The following is the speech I read out in the Dáil chamber last night. I will post the video of it soon.
Tá rudaí dearfacha sa bhuiséad seo. N’fheadar cad a spreag na rudaí sin. Is ceist amháin é sin, ach tá ceist eile agam. Cén difríocht a dhéanfaidh an buiséad seo, go háirithe do dhaoine ar an imeall?
The Minister spoke about the sacrifices of Irish people. There were sacrifices but they were disproportionate. There were certain groups which did the sacrificing and continue to do so, while austerity passed others by. The question is; who is better off after today’s budget?
One area of particular concern to me is housing. That is because there is a crisis in Dublin Central. It is a crisis this and the previous Governments knew it was looming but they did not put enough procedures in place in time to prevent it from escalating. While there are initiatives in the budget, the question is whether they are more about property development than about solving the city’s housing crisis. Public-private partnerships did not previously deliver to the benefit of ordinary people looking for homes, and there are a number of scars in the centre of Dublin which bear witness to that. Why are the measures not coming in now on land that is already zoned and serviced, as opposed to in a few months’ time after public consultation? We are still awaiting the implementation of the Kenny report from 1973!

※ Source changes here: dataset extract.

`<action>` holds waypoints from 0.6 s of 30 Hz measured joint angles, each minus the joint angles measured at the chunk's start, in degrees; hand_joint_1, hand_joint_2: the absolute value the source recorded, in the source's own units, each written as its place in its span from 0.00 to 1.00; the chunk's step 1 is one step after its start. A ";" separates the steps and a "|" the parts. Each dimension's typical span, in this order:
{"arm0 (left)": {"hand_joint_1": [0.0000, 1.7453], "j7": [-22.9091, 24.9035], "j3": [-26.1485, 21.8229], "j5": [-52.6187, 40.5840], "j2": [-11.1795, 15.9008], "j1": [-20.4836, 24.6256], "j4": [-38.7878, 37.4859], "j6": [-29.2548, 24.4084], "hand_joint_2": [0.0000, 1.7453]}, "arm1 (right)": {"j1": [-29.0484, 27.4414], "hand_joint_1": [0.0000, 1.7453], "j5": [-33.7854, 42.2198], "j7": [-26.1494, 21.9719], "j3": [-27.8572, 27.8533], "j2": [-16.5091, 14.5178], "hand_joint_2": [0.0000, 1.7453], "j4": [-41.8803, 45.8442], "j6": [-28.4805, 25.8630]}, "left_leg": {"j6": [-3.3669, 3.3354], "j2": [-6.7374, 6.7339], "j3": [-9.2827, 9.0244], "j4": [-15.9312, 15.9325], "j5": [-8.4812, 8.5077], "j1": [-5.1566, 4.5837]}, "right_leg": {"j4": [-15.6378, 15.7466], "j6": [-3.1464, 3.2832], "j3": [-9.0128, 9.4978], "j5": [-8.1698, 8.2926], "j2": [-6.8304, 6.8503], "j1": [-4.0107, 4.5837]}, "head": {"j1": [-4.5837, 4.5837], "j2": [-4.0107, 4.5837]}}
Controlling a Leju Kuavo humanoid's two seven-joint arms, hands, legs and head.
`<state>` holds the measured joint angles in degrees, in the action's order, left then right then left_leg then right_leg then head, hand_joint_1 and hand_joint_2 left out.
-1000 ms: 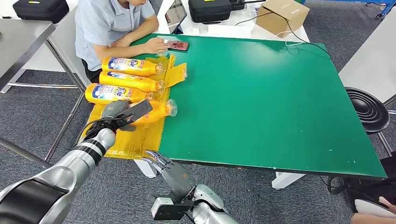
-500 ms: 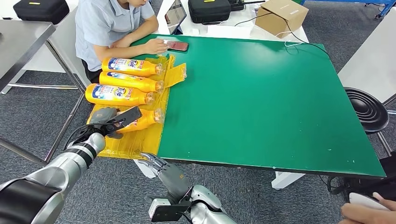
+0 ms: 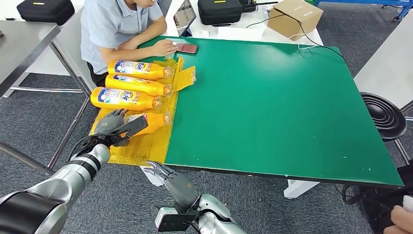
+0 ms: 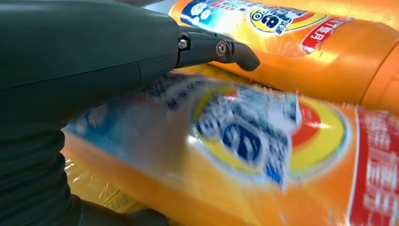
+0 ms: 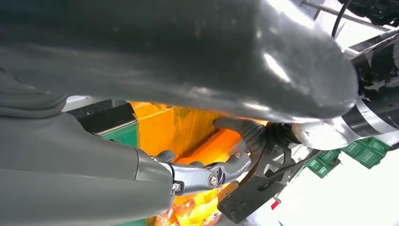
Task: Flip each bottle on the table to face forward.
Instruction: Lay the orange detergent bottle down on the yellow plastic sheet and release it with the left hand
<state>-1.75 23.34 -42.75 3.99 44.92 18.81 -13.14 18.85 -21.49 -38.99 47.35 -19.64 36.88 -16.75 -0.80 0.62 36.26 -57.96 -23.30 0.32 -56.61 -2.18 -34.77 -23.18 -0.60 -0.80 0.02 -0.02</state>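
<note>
**Left hand gripping the nearest bottle at the table's left edge**

At the lower left of the head view, the left hand (image 3: pixel 113 127) is reaching up from the silver arm and wrapping its fingers around the nearest bottle (image 3: pixel 148 122), which is lying on its side on the yellow plastic sheet (image 3: pixel 141 146) covering the left end of the green table (image 3: pixel 272 102). In the left wrist view the hand (image 4: pixel 84 61) is lying against that bottle's body (image 4: pixel 263 160), and the label is facing the camera, though it is blurring. Above it in the head view, three more orange bottles are lying side by side, caps pointing right: the third bottle (image 3: pixel 125 98), the second bottle (image 3: pixel 136 85) and the far bottle (image 3: pixel 139 69), all showing blue-and-white labels.

At the upper left a person (image 3: pixel 114 24) is sitting at the table's far corner, one hand resting by a phone (image 3: pixel 186 48).

At bottom centre, the right hand (image 3: pixel 171 179) is hanging below the table's near edge, fingers spreading apart and holding nothing.

At the top, a cardboard box (image 3: pixel 292 17) is sitting beyond the table; a black stool (image 3: pixel 384 114) is standing at the right.
</note>
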 joint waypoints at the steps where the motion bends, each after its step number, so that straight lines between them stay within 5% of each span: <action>1: 0.00 -0.57 -0.30 0.04 -0.02 -0.04 0.01 0.14 1.00 | 0.00 0.00 0.02 0.00 0.00 0.01 0.00 -0.07 -0.03 | -0.01 0.00 0.00 0.00 0.00 0.00 | 0.00 0.00 0.01 0.00 0.00 0.00 | 0.00 0.00; 18: 0.00 -7.27 -7.43 5.75 -0.56 -0.84 1.92 4.11 1.00 | -0.08 0.00 0.19 0.00 -0.01 0.02 0.00 -0.61 -0.29 | -0.01 0.00 0.00 0.00 0.01 0.00 | 0.00 0.00 -0.01 0.01 0.00 0.00 | 0.00 0.00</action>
<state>-9.02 15.92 -37.00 3.43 44.07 20.73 -9.02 18.76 -21.30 -38.99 47.34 -19.63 36.28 -17.04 -0.81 0.62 36.26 -57.96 -23.28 0.32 -56.61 -2.18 -34.77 -23.18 -0.59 -0.80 0.02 -0.02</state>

I note the additional €10 million for accommodation and services for homeless people. I ask that a proportion of that go directly to those organisations and groups on the ground that are delivering services directly to the homeless. Tonight, it is the voluntary groups that will be on the streets of Dublin to feed the homeless and provide them with clothes and other services. Another aspect of the homelessness issue is that homeless people in addiction need roofs over their heads. While no one would dispute that, they cannot be put into the same accommodation as those in recovery from addiction. There is a major crisis in that and it will create further crises down the road.
On rent control and rent supplement, there is no point in capping the latter unless something is done about the former.
What is getting international attention is corporate tax. While the “double Irish” tax arrangement is being pushed away, that is happening gently, while other measures in the budget can neutralise the effect. I ask that there be transparency in relation to the 12.5% rate so that we know exactly what is being paid and collected. We should know at the very least that it is the full 12.5%.
I am part of the Oireachtas mental health group, which is hoping the commitments already made in respect of services, funding and employment will be met this time and that it will not be a catch-up on previous budgets.
Who has been left out of this budget? One group glaringly left out comprises young 18 to 24 year old unemployed jobseekers, particularly those from lower income sectors, some of whom have mental health issues, while others have addiction problems. Services for them suffered cumulative cuts of over 30% in the past few years. I do not begrudge the effort put into looking after the interests of farmers, small businesses and artists from the European Union, but where is the same interest for the 18 to 24 year old cohort who are becoming increasingly disaffected?
I note in the budget of the Department of the Children and Youth Affairs that additional funding will be provided for the improvement of child detention centres. Where is the money to prevent young people from going into these centres in the first place? The other day I was informed by one group I had met about the increasing number of mothers forced to put their children into foster care because of the lack of housing. Has the Government looked at the cost of providing housing, as opposed to providing foster care?
The increase in Garda, teacher and SNA, special needs assistant, numbers is very much welcome. However, these are increases on numbers that were cut. Accordingly, they cannot really be seen as increases because we have not gone back to the original complements.